[Problem] Reproduce all entries precisely as they are written.

Content starts

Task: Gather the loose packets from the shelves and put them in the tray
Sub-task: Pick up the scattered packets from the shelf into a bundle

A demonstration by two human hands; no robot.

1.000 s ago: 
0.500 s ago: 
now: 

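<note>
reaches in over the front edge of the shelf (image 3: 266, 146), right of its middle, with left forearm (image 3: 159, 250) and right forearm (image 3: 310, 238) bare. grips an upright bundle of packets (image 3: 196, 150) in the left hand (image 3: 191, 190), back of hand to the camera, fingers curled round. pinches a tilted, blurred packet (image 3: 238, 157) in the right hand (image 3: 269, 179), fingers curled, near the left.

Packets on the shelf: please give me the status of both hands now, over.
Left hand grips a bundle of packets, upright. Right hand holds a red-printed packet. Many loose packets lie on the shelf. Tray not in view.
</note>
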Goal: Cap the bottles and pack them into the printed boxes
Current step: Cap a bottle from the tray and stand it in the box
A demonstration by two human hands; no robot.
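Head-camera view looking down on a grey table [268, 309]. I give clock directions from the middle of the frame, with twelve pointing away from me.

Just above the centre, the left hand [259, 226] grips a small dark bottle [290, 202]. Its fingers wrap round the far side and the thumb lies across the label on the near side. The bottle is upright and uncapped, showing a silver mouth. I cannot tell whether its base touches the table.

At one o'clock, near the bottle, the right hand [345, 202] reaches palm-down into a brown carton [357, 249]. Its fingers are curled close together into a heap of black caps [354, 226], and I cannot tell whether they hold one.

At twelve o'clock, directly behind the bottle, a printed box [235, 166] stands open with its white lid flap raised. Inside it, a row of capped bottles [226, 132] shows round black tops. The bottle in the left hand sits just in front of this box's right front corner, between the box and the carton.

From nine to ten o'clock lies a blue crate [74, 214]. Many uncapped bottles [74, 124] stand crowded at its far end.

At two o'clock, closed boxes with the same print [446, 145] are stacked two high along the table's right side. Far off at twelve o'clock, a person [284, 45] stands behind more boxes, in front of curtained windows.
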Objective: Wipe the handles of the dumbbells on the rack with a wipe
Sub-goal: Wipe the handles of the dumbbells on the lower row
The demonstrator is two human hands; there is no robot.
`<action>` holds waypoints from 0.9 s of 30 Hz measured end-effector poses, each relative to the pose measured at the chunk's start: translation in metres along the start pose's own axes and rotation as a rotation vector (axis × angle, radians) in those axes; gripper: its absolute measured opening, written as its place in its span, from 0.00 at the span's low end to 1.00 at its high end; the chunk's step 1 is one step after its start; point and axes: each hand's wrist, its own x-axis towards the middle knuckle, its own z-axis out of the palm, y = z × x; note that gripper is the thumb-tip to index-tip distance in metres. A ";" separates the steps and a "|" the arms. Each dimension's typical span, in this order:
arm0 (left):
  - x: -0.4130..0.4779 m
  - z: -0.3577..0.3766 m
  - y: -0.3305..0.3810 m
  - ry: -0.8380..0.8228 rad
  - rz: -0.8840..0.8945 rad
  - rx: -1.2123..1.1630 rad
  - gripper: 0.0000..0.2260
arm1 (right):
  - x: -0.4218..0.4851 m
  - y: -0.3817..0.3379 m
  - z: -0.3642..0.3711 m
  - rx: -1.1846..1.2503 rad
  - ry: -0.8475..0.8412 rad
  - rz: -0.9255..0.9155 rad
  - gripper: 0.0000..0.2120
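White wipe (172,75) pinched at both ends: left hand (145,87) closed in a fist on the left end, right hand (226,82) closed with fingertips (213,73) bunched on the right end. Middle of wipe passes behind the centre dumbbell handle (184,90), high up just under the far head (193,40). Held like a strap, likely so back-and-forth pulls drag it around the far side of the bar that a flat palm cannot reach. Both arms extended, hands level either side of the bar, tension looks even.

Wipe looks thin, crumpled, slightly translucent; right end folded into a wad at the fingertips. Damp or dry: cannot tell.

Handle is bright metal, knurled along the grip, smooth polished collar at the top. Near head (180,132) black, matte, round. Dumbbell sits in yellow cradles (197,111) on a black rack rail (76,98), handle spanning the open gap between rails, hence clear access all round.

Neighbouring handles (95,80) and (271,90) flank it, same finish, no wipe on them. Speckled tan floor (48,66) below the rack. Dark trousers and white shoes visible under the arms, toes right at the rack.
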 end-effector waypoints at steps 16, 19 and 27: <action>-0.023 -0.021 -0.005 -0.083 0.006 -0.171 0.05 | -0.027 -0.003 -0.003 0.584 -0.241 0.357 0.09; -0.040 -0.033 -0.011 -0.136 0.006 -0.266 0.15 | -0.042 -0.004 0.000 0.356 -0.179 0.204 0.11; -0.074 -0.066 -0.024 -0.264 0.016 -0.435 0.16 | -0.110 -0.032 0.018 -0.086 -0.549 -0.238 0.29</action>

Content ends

[Solution below]
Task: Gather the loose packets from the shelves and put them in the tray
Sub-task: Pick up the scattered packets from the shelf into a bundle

A demonstration by two human hands; no robot.

1.000 s ago: 
0.500 s ago: 
now: 

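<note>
reaches in over the front edge of the shelf (image 3: 266, 146), right of its middle, with left forearm (image 3: 159, 250) and right forearm (image 3: 310, 238) bare. grips an upright bundle of packets (image 3: 196, 150) in the left hand (image 3: 191, 190), back of hand to the camera, fingers curled round. pinches a tilted, blurred packet (image 3: 238, 157) in the right hand (image 3: 269, 179), fingers curled, near the left.

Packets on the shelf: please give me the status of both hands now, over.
Left hand grips a bundle of packets, upright. Right hand holds a red-printed packet. Many loose packets lie on the shelf. Tray not in view.
</note>
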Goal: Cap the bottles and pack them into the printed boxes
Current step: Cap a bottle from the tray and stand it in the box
A demonstration by two human hands; no robot.
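Head-camera view looking down on a grey table [268, 309]. I give clock directions from the middle of the frame, with twelve pointing away from me.

Just above the centre, the left hand [259, 226] grips a small dark bottle [290, 202]. Its fingers wrap round the far side and the thumb lies across the label on the near side. The bottle is upright and uncapped, showing a silver mouth. I cannot tell whether its base touches the table.

At one o'clock, near the bottle, the right hand [345, 202] reaches palm-down into a brown carton [357, 249]. Its fingers are curled close together into a heap of black caps [354, 226], and I cannot tell whether they hold one.

At twelve o'clock, directly behind the bottle, a printed box [235, 166] stands open with its white lid flap raised. Inside it, a row of capped bottles [226, 132] shows round black tops. The bottle in the left hand sits just in front of this box's right front corner, between the box and the carton.

From nine to ten o'clock lies a blue crate [74, 214]. Many uncapped bottles [74, 124] stand crowded at its far end.

At two o'clock, closed boxes with the same print [446, 145] are stacked two high along the table's right side. Far off at twelve o'clock, a person [284, 45] stands behind more boxes, in front of curtained windows.
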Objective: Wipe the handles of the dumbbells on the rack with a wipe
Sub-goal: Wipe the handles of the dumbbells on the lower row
The demonstrator is two human hands; there is no robot.
`<action>` holds waypoints from 0.9 s of 30 Hz measured end-effector poses, each relative to the pose measured at the chunk's start: translation in metres along the start pose's own axes and rotation as a rotation vector (axis × angle, radians) in those axes; gripper: its absolute measured opening, written as its place in its span, from 0.00 at the span's low end to 1.00 at its high end; the chunk's step 1 is one step after its start; point and axes: each hand's wrist, its own x-axis towards the middle knuckle, its own z-axis out of the palm, y = z × x; note that gripper is the thumb-tip to index-tip distance in metres. A ";" separates the steps and a "|" the arms. Each dimension's typical span, in this order:
arm0 (left):
  - x: -0.4130..0.4779 m
  - z: -0.3577..0.3766 m
  - y: -0.3305..0.3810 m
  - ry: -0.8380..0.8228 rad
  - rz: -0.8840..0.8945 rad
  - rx: -1.2123..1.1630 rad
  - gripper: 0.0000..0.2260
arm1 (right):
  - x: -0.4218..0.4851 m
  - y: -0.3817..0.3379 m
  - z: -0.3642..0.3711 m
  - rx: -1.1846..1.2503 rad
  - ry: -0.8475..0.8412 rad
  - rz: -0.9255..0.9155 rad
  - gripper: 0.0000..0.2120
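White wipe (172,75) pinched at both ends: left hand (145,87) closed in a fist on the left end, right hand (226,82) closed with fingertips (213,73) bunched on the right end. Middle of wipe passes behind the centre dumbbell handle (184,90), high up just under the far head (193,40). Held like a strap, likely so back-and-forth pulls drag it around the far side of the bar that a flat palm cannot reach. Both arms extended, hands level either side of the bar, tension looks even.

Wipe looks thin, crumpled, slightly translucent; right end folded into a wad at the fingertips. Damp or dry: cannot tell.

Handle is bright metal, knurled along the grip, smooth polished collar at the top. Near head (180,132) black, matte, round. Dumbbell sits in yellow cradles (197,111) on a black rack rail (76,98), handle spanning the open gap between rails, hence clear access all round.

Neighbouring handles (95,80) and (271,90) flank it, same finish, no wipe on them. Speckled tan floor (48,66) below the rack. Dark trousers and white shoes visible under the arms, toes right at the rack.
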 end-effector waypoints at steps 16, 19 and 27: <action>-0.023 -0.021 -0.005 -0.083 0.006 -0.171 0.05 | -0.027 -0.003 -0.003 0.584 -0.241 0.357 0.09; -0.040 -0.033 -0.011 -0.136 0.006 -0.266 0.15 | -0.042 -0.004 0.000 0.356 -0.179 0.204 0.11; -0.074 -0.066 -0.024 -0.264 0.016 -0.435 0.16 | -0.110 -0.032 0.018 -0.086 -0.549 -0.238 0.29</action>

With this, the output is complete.